Authors: Jeffrey Lent
Hewitt said, “Jessica, are you hungry?”
She turned then and looked at him without releasing her grip on herself. “I’m just fine,” she said.
“Well,” he said. “I’m not. I want some breakfast. What I was thinking was why don’t we tow your car down to the house so you don’t have to worry about it and we can fill it up with gas so you’re all set to go and then maybe you could sit down with me and eat some eggs and toast. How’s that sound?”
For a moment she looked like any other girl and was maybe a bit more than pretty and then the shade passed over her face again and she said, “That’s kind of you. But I think I truly need to get traveling on. I think I got all turned around. But you should be careful what you eat. They put whatever they want in just about anything.”
Hewitt was fascinated. “The eggs come from an old fart of a neighbor who most likely would agree with you. And the bread’s baked fresh every day in the village by a couple women I’ve known all my life. The loaf in the breadbox may be a little stale but it’d make good toast. Jessica? I went through an awful hard terrible time in my life some years back and much of it’s still with me but every now and then you have to trust somebody. Trust me if you want or not. But
I’d hate to see you drive off hungry. The truth is I’d be happy to have some company for breakfast. Let’s get your car off this mountain and figure it out from there.”
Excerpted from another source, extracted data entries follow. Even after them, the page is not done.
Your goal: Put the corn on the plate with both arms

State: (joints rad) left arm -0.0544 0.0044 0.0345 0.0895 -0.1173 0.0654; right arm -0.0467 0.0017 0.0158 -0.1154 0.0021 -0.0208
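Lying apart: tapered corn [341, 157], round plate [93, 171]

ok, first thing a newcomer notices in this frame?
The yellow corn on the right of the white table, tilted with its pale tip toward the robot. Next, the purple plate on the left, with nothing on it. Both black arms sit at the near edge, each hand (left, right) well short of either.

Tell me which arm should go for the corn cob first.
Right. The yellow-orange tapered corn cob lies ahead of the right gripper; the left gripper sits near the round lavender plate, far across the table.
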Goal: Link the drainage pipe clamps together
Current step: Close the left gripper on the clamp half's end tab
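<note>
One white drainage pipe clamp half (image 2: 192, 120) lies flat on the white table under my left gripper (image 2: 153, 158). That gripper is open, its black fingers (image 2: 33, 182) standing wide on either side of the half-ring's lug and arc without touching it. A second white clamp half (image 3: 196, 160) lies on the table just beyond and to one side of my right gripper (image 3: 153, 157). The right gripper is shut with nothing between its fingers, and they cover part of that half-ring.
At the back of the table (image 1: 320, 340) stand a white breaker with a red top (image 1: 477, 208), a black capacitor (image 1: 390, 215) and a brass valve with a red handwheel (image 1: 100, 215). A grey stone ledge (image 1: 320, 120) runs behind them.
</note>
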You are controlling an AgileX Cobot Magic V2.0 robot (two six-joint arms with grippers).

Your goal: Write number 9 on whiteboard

“Do you have a cell phone?”
“I’m sorry I don’t. But there’s a rotary phone at the house. You’re welcome to use it, you don’t run up a bill the length of my arm.”
“Don’t you be getting a cell phone. I’m serious as death, you hear me?”
“I never gave a thought to one. Anyways, what I hear is they don’t work around here.”
“Is that right?”
He shrugged. “What I hear.” Hewitt was a little stunned with all this. He’d come up expecting a quick rescue and being sworn to silence by the children of someone he most likely knew. And her nipples were clear and dark through the thin shirt even as the morning was warming through the trees.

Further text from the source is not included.